It does cover the correct triangle. However it is grossly inaccurate to say that it is only "slightly less uniform than the sorting method." The probability area density actually drops down to zero at each corner of that triangle, whereas in a good solution it ought to be a uniform plateau throughout the entire triangle's area. This disparity would continue to worsen as the number of variables increases, though unfortunately it is difficult to illustrate this fact with plots.

Roger Stafford

Subject: how to generate random variable with constraint?

From: Matt J

Date: 20 Jul, 2010 19:09:06

Message: 23 of 33

"Roger Stafford" <ellieandrogerxyzzy@mindspring.com.invalid> wrote in message <i24pu1$d60$1@fred.mathworks.com>...

> Matt, you shouldn't give people solutions that are distinctly inferior just because their code would run faster.
================

Roger, see my revision in Message #18. It seems to be a better contender.

In any case, yes, I would hate for Jay to walk away without knowing the limitations of the solutions we propose, but I'm still feeling my through it myself.

Even if I haven't figured out exactly how, it seems distinctly intuitive that we should be able to derive this with cumsum because the jumps between a<b<c<d,etc...
form a positive-valued Markov process
(like cumsum(rand(1,N)). So you would think it possible to derive the solution from this.

Should I be brainstorming out loud on the NG? Debatable, but I've seen lots of people here do it...

Subject: how to generate random variable with constraint?

From: Matt J

Date: 20 Jul, 2010 19:40:22

Message: 24 of 33

"Roger Stafford" <ellieandrogerxyzzy@mindspring.com.invalid> wrote in message <i24s3b$58o$1@fred.mathworks.com>...

> It does cover the correct triangle. However it is grossly inaccurate to say that it is only "slightly less uniform than the sorting method."
==============

I was going by an eyeball assessment of John's plots. Those plots don't give a full picture of the distribution, but only salt-and-pepper sampling patterns (which were slightly more salty than peppery for the cumsum method).

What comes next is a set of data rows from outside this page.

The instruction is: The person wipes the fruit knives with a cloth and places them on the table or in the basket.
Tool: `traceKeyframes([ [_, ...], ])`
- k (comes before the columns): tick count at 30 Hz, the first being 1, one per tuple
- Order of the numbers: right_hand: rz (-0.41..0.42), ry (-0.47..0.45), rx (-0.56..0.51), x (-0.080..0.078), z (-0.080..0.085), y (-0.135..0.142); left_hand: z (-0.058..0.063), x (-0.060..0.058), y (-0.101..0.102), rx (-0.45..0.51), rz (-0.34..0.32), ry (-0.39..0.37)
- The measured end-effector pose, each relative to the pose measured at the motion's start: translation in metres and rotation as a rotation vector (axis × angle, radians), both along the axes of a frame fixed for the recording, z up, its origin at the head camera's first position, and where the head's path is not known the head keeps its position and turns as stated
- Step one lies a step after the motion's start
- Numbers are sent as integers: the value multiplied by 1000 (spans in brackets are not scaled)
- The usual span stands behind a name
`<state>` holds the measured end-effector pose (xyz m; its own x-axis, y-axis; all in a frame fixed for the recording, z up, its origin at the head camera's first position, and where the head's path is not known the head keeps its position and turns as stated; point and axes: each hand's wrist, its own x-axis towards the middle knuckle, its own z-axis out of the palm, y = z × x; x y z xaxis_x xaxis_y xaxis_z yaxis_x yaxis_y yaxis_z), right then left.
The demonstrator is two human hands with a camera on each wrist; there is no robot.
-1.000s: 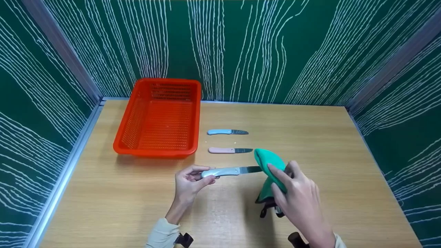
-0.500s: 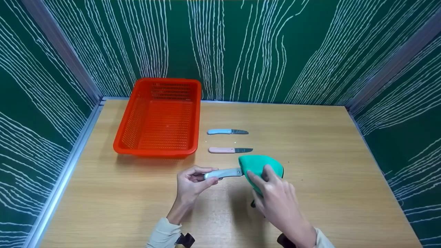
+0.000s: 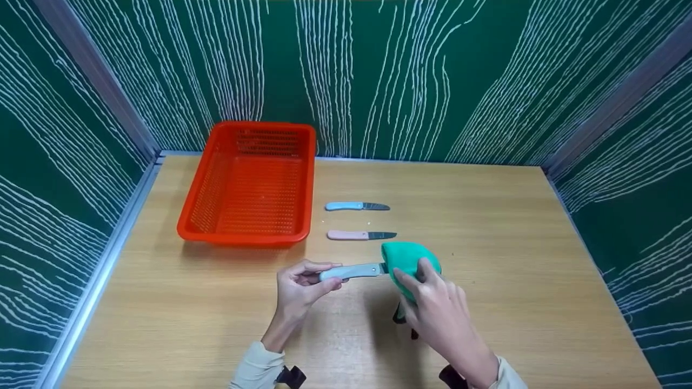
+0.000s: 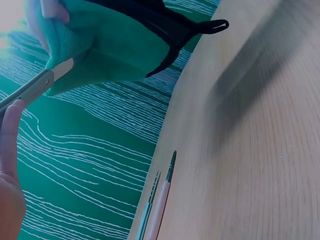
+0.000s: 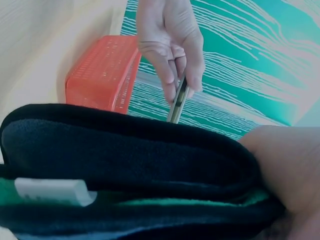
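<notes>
My left hand pinches the handle end of a light grey-blue folding knife, held above the table with its blade pointing right. A green cloth with black edging is folded around the blade, and my right hand grips it from the near right side. Only a short piece of blade shows beside the handle; the cloth hides the rest. In the left wrist view the blade goes into the fold of the cloth. The black edging fills much of the right wrist view.
Behind the held knife, a pink-handled knife and a blue-handled knife lie on the table, blades to the right. A red plastic basket stands at the back left. Green walls with white lines enclose the table.
The right hand has moved left with the cloth, over the blade towards the handle, then slightly back right. The left hand has shifted only slightly with the knife.
</notes>
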<state>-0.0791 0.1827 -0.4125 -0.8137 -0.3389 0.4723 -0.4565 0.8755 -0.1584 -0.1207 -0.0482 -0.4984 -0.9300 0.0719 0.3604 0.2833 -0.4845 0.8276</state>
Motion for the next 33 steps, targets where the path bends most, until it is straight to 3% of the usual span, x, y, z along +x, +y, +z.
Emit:
traceKeyframes([
  [18,-78,-59,-73,-5,-3,22,1,2,-5,52,13,-57],
  [33,-156,-53,-153,-11,-1,40,-3,-1,-7,72,23,-57],
])
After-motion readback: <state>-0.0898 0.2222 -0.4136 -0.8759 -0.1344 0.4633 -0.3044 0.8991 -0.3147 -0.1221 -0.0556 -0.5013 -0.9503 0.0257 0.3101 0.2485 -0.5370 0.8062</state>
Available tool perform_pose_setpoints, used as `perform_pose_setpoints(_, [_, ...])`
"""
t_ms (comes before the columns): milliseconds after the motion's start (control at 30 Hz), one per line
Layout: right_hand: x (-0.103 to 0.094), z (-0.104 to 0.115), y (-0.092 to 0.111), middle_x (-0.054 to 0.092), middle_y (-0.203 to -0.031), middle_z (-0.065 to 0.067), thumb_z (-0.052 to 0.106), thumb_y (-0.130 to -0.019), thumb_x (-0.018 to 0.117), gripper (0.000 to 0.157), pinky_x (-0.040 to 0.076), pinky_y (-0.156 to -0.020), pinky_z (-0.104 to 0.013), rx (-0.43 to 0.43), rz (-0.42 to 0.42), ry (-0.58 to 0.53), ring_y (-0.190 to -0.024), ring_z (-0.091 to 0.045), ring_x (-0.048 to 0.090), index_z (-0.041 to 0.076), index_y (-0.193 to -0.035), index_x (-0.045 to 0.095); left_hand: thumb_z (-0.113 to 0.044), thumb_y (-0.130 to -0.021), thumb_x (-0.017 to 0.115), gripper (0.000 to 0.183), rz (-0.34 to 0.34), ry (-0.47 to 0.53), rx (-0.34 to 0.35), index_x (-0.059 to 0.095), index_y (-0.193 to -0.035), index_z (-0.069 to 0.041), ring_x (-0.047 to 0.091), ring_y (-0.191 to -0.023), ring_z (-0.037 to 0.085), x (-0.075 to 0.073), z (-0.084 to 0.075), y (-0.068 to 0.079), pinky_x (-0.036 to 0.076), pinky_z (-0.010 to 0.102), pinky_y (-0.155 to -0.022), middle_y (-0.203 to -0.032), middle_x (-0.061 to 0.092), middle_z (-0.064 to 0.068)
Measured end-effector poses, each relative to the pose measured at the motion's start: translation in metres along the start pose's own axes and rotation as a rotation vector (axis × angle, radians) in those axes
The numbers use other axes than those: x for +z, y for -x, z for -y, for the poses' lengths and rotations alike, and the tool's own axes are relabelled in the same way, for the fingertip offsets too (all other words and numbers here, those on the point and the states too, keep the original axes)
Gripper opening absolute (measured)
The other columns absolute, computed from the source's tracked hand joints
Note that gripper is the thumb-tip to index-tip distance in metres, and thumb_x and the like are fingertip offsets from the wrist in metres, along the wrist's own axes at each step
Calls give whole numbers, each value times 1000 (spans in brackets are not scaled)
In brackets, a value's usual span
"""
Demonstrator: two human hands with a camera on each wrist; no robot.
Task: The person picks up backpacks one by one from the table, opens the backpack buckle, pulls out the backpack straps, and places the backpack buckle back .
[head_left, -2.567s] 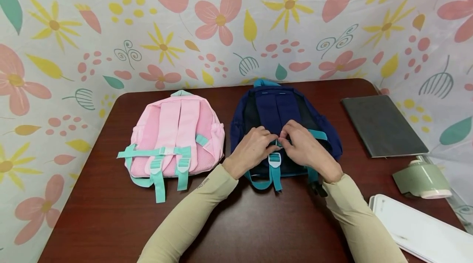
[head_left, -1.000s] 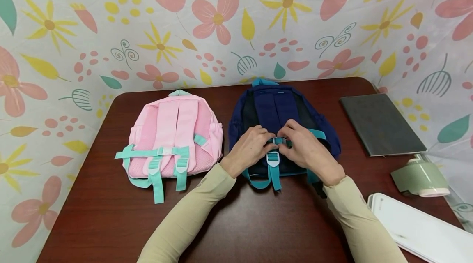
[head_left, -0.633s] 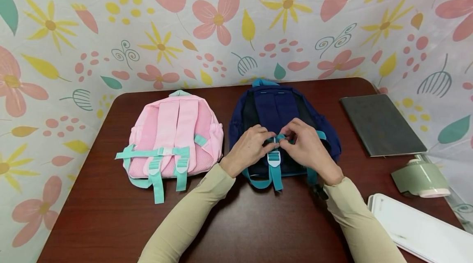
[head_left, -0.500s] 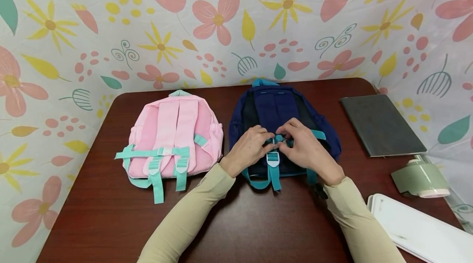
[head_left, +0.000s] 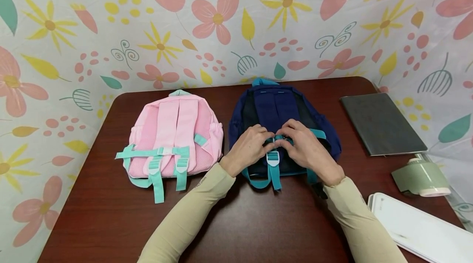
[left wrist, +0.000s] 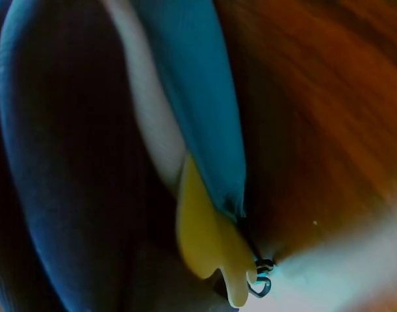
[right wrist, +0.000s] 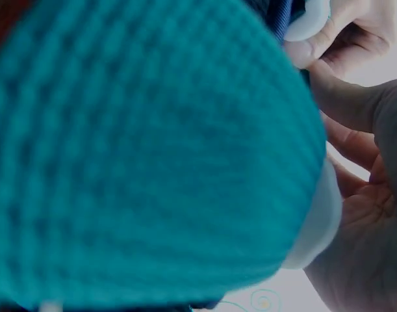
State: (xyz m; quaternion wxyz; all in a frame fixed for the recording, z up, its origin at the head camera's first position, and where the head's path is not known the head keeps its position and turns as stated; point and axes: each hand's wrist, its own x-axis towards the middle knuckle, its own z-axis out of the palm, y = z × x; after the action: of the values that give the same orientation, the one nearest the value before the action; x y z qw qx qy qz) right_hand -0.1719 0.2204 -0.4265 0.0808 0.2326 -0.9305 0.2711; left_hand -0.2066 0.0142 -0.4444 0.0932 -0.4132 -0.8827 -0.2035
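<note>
A navy blue backpack (head_left: 275, 107) with teal straps lies back panel up on the table. My left hand (head_left: 252, 146) pinches a teal strap crossing the lower middle of this backpack. From the other side my right hand (head_left: 308, 150) pinches the same strap, its thumb and fingertips nearly meeting those of the left. Fingers hide most of the strap between them. Just below them shows a white buckle (head_left: 273, 157) on a hanging strap. In the right wrist view a blurred teal strap (right wrist: 153, 162) fills the foreground, with the right thumb (right wrist: 344, 101) behind it.
To the left lies a pink backpack (head_left: 171, 131) with mint straps, one tied across its front. At right are a dark notebook (head_left: 383, 125), a pale green cup-like object (head_left: 421, 178) and a white flat board (head_left: 425, 230). A flowered cloth (head_left: 218, 49) hangs behind the table.
My right fingers have shifted repeatedly along the teal strap, working it near the left fingertips, and now lie straighter over it. My left hand stays almost in place. The backpacks have not moved.
</note>
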Motion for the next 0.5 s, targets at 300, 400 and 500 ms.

The probability area density actually drops down to zero at each corner of that triangle, whereas in a good solution it ought to be a uniform plateau throughout the entire triangle's area. This disparity would continue to worsen as the number of variables increases, though unfortunately it is difficult to illustrate this fact with plots.
===========

So you're saying it's more like a Gaussian distribution over the triangle? That's strange. However, surely this is a much more reasonable contender than my earlier version, considering (a) that Jay never said whether he was interested in a uniform or a Gaussian distribution and (b) that it's more efficient to generate.

 

Subject: how to generate random variable with constraint?

From: Roger Stafford

Date: 20 Jul, 2010 23:49:05

Message: 25 of 33

"Matt J " <mattjacREMOVE@THISieee.spam> wrote in message <i24u36$g1a$1@fred.mathworks.com>...
> ............
> So you're saying it's more like a Gaussian distribution over the triangle? That's strange. However, surely this is a much more reasonable contender than my earlier version, considering (a) that Jay never said whether he was interested in a uniform or a Gaussian distribution and (b) that it's more efficient to generate.
- - - - - - - - -
  Yes I agree your revised version is a more reasonable contender than the previous one, Matt. I used your earlier code blindly but should have realized that you surely meant something else.

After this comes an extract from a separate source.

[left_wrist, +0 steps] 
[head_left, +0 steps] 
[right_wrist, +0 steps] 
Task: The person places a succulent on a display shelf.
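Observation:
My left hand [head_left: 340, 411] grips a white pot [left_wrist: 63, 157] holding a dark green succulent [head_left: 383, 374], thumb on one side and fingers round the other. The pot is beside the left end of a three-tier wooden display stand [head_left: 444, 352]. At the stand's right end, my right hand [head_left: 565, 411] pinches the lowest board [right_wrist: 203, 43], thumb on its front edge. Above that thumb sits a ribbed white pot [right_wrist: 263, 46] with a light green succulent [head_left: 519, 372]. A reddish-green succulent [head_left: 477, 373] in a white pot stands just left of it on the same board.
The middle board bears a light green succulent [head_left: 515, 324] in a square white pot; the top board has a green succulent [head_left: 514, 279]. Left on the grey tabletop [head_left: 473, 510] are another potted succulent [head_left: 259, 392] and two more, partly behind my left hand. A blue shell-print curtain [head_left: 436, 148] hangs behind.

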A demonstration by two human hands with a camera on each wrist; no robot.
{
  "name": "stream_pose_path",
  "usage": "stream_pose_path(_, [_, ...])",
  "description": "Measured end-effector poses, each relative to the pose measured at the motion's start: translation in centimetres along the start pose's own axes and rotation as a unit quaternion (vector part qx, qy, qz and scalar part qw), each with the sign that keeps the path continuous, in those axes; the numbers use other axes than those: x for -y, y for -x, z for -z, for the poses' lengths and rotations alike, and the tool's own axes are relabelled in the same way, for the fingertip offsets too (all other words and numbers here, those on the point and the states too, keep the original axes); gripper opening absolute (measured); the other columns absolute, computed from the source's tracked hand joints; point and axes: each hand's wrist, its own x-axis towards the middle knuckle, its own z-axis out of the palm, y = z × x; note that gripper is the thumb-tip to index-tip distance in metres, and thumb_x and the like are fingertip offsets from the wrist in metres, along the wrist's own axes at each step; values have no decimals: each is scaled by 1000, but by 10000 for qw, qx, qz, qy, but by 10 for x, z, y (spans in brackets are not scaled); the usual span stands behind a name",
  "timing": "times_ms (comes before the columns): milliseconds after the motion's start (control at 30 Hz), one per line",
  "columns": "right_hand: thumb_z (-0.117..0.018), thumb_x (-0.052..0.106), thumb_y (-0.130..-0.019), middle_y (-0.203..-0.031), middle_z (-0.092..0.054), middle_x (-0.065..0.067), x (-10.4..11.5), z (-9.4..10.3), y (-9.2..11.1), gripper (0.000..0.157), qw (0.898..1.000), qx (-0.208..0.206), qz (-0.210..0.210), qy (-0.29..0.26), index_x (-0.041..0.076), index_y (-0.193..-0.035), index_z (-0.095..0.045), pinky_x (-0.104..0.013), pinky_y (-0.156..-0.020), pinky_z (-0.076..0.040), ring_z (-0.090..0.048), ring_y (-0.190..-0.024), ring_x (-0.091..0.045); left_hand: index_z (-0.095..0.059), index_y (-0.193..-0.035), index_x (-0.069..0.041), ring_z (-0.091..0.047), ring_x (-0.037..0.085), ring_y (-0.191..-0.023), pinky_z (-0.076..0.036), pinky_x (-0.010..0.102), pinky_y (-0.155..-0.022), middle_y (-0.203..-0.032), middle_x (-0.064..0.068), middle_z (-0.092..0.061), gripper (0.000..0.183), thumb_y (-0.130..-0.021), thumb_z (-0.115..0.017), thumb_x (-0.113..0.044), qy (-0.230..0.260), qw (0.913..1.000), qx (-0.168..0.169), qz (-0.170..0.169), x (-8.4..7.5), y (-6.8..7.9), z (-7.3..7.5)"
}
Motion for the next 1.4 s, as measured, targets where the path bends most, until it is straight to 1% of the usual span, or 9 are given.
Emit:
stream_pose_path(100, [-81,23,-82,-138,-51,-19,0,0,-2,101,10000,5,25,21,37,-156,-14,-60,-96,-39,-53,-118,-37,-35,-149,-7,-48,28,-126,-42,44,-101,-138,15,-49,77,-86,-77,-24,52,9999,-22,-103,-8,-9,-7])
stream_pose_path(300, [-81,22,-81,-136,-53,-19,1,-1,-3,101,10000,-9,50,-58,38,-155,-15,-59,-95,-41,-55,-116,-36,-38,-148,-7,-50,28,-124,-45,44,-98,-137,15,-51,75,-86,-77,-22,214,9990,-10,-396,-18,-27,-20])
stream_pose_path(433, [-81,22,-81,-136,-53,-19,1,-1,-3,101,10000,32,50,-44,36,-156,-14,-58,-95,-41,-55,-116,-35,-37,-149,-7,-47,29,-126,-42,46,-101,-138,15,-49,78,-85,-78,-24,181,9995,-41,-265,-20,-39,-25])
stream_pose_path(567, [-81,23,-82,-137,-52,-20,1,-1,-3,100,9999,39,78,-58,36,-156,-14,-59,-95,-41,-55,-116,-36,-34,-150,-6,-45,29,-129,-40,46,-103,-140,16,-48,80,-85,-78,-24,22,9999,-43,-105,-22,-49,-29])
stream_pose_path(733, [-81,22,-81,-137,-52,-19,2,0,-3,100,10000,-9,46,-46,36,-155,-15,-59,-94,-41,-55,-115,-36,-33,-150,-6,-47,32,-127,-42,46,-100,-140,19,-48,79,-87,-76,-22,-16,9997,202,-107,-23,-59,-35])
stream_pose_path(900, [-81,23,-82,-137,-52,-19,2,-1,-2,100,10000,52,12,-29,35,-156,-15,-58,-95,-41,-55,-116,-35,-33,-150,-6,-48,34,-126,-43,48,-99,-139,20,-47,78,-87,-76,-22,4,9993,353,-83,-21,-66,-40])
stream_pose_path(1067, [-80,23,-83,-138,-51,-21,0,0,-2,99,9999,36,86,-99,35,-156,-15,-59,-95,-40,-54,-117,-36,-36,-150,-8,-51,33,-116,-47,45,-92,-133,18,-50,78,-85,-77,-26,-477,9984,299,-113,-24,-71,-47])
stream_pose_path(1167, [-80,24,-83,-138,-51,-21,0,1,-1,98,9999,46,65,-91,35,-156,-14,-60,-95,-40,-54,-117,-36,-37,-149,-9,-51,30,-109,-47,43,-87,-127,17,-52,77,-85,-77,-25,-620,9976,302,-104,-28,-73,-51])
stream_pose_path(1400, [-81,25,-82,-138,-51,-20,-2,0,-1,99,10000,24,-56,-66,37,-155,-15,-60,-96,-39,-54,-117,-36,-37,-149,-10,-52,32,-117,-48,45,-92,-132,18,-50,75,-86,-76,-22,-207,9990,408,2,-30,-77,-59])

  This later version is rather similar in a sense to the solutions that have been given often in this group for the problem of n random variables with a predetermined sum which I mentioned earlier, where n rand's are taken and then they are each divided by their sum times the desired sum value. Both techniques tend to concentrate values in the center regions at the expense of the outer regions - that is disproportionately to the n-dimensonal volumes of those regions. And yes for large n they begin to approach gaussian distributions (the central limit theorem at work again.)

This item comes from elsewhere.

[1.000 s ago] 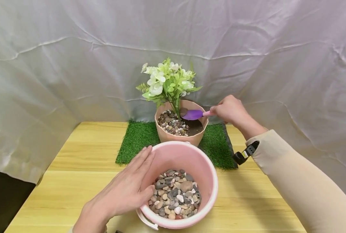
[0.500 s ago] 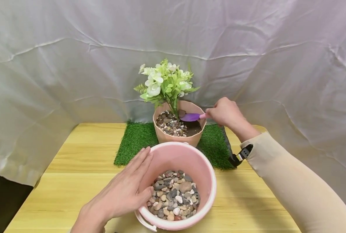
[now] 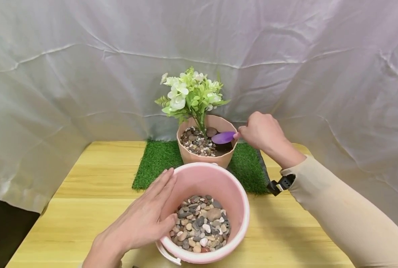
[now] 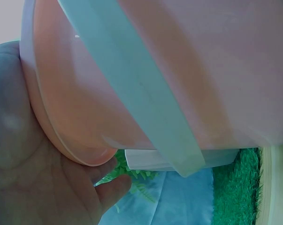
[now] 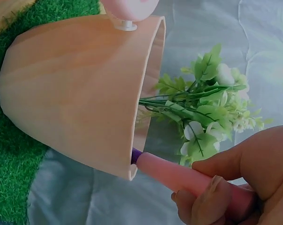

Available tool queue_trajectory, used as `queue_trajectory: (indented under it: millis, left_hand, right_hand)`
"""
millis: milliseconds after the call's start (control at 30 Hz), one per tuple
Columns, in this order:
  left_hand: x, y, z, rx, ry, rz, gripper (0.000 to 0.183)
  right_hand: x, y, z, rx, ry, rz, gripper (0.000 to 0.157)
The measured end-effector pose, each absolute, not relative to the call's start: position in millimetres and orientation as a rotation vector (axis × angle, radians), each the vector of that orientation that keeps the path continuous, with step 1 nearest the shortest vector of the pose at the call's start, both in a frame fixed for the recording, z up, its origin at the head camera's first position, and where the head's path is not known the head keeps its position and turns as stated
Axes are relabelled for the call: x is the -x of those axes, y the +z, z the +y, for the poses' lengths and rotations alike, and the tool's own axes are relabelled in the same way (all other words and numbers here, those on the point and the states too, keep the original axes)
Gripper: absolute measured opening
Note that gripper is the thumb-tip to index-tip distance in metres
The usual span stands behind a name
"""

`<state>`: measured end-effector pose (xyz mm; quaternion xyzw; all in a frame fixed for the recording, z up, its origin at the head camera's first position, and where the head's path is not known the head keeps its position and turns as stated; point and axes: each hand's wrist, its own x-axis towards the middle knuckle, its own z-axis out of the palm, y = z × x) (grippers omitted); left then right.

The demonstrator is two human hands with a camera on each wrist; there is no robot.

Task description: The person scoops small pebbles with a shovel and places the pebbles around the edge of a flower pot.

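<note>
1. A smooth purple-and-pink trowel [image 3: 223, 137] is held by the right hand [image 3: 262, 132], whose grip is wrapped round the rounded pink handle.
2. The trowel's purple, leaf-shaped blade is held within the rim of a peach, many-sided pot [image 3: 193, 155] with tapering walls, over dark brown soil [image 3: 226, 148]; whether the soil is touched cannot be told.
3. The pot's left side is covered with fine gravel [image 3: 199, 142] speckled white, brown and grey; a rounded brown stone [image 3: 211, 131] is seen near the blade's tip.
4. A leafy green plant [image 3: 195, 91] with white blossoms is set upright in the pot, which is stood on a green, grass-like mat [image 3: 162, 158] on the light wooden bench [image 3: 95, 175].
5. A round pink bucket [image 3: 230, 186] with a pale rim and a white carrying handle [image 4: 129, 89] is placed before the pot; its bottom is covered by smooth grey, tan, white and reddish pebbles [image 3: 203, 223].
6. The bucket's left rim is touched by the left hand [image 3: 142, 216], its grip unclosed, the fingers laid straight.
</note>
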<state>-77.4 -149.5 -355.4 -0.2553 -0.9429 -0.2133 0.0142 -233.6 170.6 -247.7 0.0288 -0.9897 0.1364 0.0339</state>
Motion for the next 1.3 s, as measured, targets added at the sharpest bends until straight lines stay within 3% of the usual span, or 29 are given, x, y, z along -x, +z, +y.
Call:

  For that reason such methods don't satisfy the principle I mentioned earlier of generating the variables in such a manner that they are equivalent, statistically speaking, to a process that generates the variables without constraints but then rejects all that don't satisfy the constraints.

Roger Stafford

Subject: how to generate random variable with constraint?

From: Matt J

Date: 21 Jul, 2010 10:02:10

Message: 26 of 33

"Roger Stafford" <ellieandrogerxyzzy@mindspring.com.invalid> wrote in message <i25clh$jhi$1@fred.mathworks.com>...

> This later version is rather similar in a sense to the solutions that have been given often in this group for the problem of n random variables with a predetermined sum which I mentioned earlier, where n rand's are taken and then they are each divided by their sum times the desired sum value. Both techniques tend to concentrate values in the center regions at the expense of the outer regions - that is disproportionately to the n-dimensonal volumes of those regions. And yes for large n they begin to approach gaussian distributions (the central limit theorem at work again.)
=======

As I was saying to Walter, I really don't follow that reasoning. If we're now talking about

Z=rand(1,N);
X=Z/sum(Z);

it is quite clear that each X(i)--->0 as N--->inf. Also, X does not result from the summation of i.i.d random vectors for any N, so I don't see how the Central Limit Theorem would imply that the elements X(i) tend to be jointly Gaussian as N-->inf.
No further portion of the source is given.